Support using a later patch release than what's in go.mod

[perj]

Description:
Some packages (e.g. k8s.io/apimachinery) puts go 1.22.0 in their go.mod file. This propogates to applications using it, which also gets go 1.22.0 in go.mod. Setup-go will then find that exact version. I would like a flag, possibly enabled by default, to instead use the latest patch version, as long as it's greater than the one in go.mod.

Justification:
Using 1.22.0 could be a security risk. Before our go.mod was changed to say go1.22.0, setup-go was using 1.22.3, now it's downgraded. We can solve this by manually setting go1.22.3, but we can't set go1.22 since that's considered lower than 1.22.0, so there's no way to say "use latest version" via go.mod right now.

Are you willing to submit a PR?
Yes, possibly, but it will probably take me a while to make it a priority.

[HarithaVattikuti]

Hello @perj
We appreciate your suggestion for a new feature!

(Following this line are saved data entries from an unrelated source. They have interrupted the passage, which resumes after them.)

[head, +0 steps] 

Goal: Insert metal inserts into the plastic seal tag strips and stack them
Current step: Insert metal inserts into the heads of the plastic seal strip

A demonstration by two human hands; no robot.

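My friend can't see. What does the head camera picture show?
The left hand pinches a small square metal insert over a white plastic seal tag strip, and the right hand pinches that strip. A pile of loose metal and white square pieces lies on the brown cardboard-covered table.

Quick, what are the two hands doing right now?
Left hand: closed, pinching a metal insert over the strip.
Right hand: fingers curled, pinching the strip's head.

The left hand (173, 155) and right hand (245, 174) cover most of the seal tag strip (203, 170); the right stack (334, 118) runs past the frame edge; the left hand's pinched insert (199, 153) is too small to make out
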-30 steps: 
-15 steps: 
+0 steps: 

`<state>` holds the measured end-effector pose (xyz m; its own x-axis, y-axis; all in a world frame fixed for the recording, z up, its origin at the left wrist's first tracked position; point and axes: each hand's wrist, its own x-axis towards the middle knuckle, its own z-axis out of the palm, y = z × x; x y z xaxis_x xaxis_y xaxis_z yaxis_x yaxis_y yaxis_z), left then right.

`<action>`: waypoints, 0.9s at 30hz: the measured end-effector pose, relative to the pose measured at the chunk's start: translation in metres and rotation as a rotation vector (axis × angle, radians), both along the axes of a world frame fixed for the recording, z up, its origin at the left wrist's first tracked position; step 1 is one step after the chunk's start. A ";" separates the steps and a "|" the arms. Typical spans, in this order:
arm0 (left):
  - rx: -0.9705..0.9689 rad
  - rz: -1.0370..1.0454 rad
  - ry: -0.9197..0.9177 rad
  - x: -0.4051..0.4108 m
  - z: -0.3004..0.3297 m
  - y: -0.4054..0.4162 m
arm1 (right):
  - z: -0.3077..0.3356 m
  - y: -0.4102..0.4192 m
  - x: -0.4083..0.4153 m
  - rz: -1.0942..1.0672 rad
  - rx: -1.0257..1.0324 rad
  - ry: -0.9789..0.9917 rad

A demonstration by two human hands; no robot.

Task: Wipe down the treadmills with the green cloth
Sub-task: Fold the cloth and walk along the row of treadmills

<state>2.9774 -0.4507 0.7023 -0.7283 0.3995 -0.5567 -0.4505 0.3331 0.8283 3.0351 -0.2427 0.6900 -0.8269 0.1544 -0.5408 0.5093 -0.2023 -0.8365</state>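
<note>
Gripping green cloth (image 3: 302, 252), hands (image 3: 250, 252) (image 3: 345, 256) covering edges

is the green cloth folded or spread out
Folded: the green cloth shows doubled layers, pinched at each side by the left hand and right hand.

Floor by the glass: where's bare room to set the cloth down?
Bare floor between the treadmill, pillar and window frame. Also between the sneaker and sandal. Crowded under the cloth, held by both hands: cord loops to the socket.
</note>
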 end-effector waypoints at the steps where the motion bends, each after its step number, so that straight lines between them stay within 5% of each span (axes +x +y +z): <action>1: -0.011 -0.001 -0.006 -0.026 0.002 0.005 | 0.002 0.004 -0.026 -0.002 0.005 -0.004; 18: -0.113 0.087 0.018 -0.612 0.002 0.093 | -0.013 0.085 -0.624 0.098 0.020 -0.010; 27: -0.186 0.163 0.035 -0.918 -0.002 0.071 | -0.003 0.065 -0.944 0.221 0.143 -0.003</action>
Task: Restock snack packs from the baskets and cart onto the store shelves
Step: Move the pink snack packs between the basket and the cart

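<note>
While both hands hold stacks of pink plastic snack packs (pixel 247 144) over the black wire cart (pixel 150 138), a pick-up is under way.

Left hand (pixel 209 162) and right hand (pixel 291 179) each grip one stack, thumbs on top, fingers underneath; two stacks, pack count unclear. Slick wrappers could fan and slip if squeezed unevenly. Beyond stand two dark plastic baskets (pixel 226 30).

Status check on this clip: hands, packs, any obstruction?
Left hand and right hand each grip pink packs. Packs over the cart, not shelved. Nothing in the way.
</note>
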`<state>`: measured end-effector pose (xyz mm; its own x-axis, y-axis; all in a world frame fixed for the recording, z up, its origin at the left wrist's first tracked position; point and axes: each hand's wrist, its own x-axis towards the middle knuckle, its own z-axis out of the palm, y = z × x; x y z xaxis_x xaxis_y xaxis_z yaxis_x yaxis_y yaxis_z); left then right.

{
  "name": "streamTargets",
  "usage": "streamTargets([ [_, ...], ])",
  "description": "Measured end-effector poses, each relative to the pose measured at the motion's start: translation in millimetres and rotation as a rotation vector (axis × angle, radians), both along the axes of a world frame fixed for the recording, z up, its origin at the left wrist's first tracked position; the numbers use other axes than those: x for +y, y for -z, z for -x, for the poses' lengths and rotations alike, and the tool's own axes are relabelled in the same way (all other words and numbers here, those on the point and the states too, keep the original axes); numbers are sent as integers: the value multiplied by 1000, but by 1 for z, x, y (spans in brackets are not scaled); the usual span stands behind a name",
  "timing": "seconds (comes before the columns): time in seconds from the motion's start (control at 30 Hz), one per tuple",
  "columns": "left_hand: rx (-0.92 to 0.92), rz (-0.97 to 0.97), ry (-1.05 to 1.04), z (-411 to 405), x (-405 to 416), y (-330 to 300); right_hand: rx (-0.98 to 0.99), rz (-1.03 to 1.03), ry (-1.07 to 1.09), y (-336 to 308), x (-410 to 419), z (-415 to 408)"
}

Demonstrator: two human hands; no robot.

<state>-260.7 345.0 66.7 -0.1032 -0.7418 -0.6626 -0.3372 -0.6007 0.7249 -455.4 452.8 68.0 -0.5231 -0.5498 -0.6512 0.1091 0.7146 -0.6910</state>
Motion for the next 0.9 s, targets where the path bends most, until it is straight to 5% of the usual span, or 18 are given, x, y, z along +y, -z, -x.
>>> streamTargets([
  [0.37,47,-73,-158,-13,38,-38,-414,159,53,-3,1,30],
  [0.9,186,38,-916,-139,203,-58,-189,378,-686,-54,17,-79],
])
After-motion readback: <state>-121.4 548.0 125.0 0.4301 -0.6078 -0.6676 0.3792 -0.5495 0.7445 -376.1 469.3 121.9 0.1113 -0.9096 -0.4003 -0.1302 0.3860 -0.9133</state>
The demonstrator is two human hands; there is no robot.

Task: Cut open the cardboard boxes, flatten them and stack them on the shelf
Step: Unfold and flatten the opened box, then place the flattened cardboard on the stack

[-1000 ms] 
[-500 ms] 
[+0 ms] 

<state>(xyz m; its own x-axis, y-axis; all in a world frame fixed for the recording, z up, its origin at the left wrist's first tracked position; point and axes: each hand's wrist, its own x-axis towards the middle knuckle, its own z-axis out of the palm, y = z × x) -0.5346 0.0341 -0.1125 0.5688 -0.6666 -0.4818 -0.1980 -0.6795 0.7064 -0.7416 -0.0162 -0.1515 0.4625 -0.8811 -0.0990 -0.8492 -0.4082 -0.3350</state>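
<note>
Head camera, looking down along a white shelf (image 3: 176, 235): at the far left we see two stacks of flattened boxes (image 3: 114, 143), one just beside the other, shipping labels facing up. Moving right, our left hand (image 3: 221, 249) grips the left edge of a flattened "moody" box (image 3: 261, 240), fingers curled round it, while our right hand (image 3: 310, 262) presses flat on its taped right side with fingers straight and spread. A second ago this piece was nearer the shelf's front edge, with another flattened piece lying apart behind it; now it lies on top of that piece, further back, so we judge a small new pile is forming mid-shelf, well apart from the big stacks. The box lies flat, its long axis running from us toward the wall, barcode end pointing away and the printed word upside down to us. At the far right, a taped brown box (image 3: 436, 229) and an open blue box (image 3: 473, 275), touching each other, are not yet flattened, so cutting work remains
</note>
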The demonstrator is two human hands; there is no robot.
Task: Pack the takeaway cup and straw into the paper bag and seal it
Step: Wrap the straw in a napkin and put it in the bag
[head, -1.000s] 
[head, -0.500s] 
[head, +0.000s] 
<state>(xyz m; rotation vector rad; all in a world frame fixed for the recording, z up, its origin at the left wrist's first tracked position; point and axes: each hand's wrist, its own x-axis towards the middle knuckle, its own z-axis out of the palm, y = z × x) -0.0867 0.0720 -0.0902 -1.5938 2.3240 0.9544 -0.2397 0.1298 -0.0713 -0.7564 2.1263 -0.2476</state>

We'll make sure to address it when we have the opportunity.

[magnetikonline]

Thanks for raising this @perj - this is bang on the same issue I'm seeing.

Would like the option to ignore the "patch" component of a given go VERSION line - and use the latest version (ideally already pre-loaded on a GitHub Actions public runner - avoid the download) and only consider the MAJOR.MINOR components.